◆ Goal of the exercise ◆
Return exactly the span of lines in the following data that opens with the line containing "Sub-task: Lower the" and closes with the line containing "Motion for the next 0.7". Include nothing else.

◆ Records for this exercise ◆
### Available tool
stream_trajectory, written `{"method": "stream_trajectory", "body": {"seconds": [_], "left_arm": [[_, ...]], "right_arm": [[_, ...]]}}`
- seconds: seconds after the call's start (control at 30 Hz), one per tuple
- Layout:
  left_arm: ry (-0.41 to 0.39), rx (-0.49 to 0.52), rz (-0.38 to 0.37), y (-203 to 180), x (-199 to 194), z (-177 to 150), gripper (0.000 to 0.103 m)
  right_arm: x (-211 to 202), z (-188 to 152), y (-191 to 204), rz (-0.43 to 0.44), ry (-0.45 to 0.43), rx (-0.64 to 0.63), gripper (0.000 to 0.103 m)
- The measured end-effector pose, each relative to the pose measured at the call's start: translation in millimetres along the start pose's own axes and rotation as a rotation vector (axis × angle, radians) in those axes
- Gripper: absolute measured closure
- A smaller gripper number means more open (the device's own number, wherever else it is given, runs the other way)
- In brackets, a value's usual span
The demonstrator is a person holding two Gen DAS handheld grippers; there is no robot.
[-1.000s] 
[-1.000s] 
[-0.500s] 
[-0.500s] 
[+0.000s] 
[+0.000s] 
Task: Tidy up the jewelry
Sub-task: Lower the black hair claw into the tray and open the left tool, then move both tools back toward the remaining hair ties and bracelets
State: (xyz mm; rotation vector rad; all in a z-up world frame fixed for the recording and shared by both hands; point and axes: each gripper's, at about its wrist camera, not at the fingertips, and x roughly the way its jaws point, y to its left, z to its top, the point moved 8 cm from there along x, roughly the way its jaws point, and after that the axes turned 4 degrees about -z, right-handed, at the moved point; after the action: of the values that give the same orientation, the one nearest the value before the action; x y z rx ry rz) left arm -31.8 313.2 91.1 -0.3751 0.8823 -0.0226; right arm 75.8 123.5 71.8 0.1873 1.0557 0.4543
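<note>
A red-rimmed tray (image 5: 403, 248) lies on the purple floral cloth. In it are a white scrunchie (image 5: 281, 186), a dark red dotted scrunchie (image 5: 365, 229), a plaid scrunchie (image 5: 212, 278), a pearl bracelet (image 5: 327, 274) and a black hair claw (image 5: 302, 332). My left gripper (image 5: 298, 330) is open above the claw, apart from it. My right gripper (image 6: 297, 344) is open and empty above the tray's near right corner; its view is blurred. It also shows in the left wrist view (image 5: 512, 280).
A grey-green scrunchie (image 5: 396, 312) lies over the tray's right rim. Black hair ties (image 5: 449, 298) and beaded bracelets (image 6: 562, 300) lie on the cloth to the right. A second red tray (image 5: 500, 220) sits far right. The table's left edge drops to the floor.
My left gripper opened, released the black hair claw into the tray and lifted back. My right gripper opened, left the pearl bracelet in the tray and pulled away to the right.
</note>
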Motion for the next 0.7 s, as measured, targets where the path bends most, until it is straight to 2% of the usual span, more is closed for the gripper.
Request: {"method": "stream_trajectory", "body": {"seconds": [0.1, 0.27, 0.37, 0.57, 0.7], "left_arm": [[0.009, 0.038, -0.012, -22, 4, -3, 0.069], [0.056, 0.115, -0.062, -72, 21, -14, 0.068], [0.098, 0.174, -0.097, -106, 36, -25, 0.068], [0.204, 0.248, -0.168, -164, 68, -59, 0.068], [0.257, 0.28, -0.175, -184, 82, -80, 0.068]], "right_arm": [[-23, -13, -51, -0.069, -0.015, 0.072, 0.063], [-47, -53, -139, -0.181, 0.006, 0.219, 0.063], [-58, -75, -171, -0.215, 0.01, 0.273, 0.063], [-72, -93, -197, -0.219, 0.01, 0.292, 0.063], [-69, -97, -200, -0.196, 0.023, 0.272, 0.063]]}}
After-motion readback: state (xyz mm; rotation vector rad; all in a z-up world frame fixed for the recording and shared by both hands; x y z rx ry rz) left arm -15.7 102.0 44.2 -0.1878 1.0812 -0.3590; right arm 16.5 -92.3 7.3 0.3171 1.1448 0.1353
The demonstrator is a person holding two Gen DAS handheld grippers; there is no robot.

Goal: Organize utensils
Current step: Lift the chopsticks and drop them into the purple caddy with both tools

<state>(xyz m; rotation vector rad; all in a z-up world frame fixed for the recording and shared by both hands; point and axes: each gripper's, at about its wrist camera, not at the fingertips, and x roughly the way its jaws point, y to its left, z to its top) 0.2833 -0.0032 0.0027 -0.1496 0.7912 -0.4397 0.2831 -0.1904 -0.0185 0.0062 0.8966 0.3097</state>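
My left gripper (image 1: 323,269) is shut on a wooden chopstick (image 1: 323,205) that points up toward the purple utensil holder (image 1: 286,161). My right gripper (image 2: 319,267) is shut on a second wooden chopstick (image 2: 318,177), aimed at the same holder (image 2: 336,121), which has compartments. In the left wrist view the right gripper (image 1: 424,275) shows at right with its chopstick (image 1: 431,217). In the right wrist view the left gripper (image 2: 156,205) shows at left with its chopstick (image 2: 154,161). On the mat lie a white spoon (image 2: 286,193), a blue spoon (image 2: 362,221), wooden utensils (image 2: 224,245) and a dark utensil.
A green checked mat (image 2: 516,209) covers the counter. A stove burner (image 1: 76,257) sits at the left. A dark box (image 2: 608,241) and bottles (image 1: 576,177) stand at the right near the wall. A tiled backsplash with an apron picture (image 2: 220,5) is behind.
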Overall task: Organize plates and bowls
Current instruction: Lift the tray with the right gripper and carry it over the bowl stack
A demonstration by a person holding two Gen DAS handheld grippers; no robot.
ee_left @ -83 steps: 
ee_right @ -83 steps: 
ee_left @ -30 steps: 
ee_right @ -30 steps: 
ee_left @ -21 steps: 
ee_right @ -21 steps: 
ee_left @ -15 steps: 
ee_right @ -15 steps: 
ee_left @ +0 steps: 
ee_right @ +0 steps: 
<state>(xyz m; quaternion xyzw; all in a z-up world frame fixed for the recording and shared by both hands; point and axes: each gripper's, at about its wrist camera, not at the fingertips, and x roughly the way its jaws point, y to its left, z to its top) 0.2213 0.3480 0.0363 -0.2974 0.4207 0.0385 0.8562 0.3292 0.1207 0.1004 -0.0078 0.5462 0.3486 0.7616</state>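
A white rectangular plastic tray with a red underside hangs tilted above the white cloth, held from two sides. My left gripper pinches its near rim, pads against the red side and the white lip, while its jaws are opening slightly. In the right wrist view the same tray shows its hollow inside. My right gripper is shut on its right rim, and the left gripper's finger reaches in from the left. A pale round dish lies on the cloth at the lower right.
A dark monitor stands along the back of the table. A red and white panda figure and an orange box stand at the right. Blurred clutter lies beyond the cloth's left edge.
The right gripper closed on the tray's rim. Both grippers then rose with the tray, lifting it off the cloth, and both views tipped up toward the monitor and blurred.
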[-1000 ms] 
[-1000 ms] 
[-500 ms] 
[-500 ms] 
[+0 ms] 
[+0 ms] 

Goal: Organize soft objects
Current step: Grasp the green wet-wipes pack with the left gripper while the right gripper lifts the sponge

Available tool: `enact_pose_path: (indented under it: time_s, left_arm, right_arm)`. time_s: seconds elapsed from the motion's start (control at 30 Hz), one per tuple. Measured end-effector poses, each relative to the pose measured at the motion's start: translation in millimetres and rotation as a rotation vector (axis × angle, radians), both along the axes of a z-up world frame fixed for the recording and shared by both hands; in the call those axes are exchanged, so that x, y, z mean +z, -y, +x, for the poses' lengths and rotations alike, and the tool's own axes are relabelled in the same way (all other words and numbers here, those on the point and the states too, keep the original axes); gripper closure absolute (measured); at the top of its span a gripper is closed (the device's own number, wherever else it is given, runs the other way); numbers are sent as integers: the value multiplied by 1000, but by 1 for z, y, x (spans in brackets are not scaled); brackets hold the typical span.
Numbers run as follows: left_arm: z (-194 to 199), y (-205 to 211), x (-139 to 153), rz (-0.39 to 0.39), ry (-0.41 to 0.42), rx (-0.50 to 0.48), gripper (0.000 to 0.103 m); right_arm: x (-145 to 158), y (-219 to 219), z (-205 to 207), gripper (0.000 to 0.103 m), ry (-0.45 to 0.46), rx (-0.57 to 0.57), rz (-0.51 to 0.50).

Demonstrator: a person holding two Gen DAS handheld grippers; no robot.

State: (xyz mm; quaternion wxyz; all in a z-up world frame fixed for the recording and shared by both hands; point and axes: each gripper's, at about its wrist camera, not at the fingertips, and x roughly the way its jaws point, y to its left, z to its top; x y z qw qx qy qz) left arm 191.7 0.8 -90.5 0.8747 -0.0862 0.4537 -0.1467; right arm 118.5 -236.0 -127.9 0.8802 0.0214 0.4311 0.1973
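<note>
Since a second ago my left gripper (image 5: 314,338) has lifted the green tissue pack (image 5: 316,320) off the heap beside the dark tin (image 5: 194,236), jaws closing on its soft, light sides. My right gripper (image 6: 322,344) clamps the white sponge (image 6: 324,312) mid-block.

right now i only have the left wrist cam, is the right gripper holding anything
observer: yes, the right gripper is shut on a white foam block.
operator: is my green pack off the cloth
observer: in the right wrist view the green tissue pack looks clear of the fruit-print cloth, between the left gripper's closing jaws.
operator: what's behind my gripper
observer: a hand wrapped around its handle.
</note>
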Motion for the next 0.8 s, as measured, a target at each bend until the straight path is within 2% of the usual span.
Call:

◆ Response below ◆
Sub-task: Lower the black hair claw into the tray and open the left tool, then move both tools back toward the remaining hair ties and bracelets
State: (xyz mm; rotation vector rad; all in a z-up world frame fixed for the recording and shared by both hands; point and axes: each gripper's, at about its wrist camera, not at the fingertips, and x roughly the way its jaws point, y to its left, z to its top, the point moved 8 cm from there along x, roughly the way its jaws point, and after that the axes turned 4 degrees about -z, right-handed, at the moved point; after the action: of the values that give the same orientation, the one nearest the value before the action; x y z rx ry rz) left arm -31.8 313.2 91.1 -0.3751 0.8823 -0.0226; right arm 75.8 123.5 71.8 0.1873 1.0557 0.4543
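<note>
A red-rimmed tray (image 5: 403, 248) lies on the purple floral cloth. In it are a white scrunchie (image 5: 281, 186), a dark red dotted scrunchie (image 5: 365, 229), a plaid scrunchie (image 5: 212, 278), a pearl bracelet (image 5: 327, 274) and a black hair claw (image 5: 302, 332). My left gripper (image 5: 298, 330) is open above the claw, apart from it. My right gripper (image 6: 297, 344) is open and empty above the tray's near right corner; its view is blurred. It also shows in the left wrist view (image 5: 512, 280).
A grey-green scrunchie (image 5: 396, 312) lies over the tray's right rim. Black hair ties (image 5: 449, 298) and beaded bracelets (image 6: 562, 300) lie on the cloth to the right. A second red tray (image 5: 500, 220) sits far right. The table's left edge drops to the floor.
My left gripper opened, released the black hair claw into the tray and lifted back. My right gripper opened, left the pearl bracelet in the tray and pulled away to the right.
</note>
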Motion for the next 0.7 s, as measured, targets where the path bends most, until it is straight to 2% of the usual span, more is closed for the gripper.

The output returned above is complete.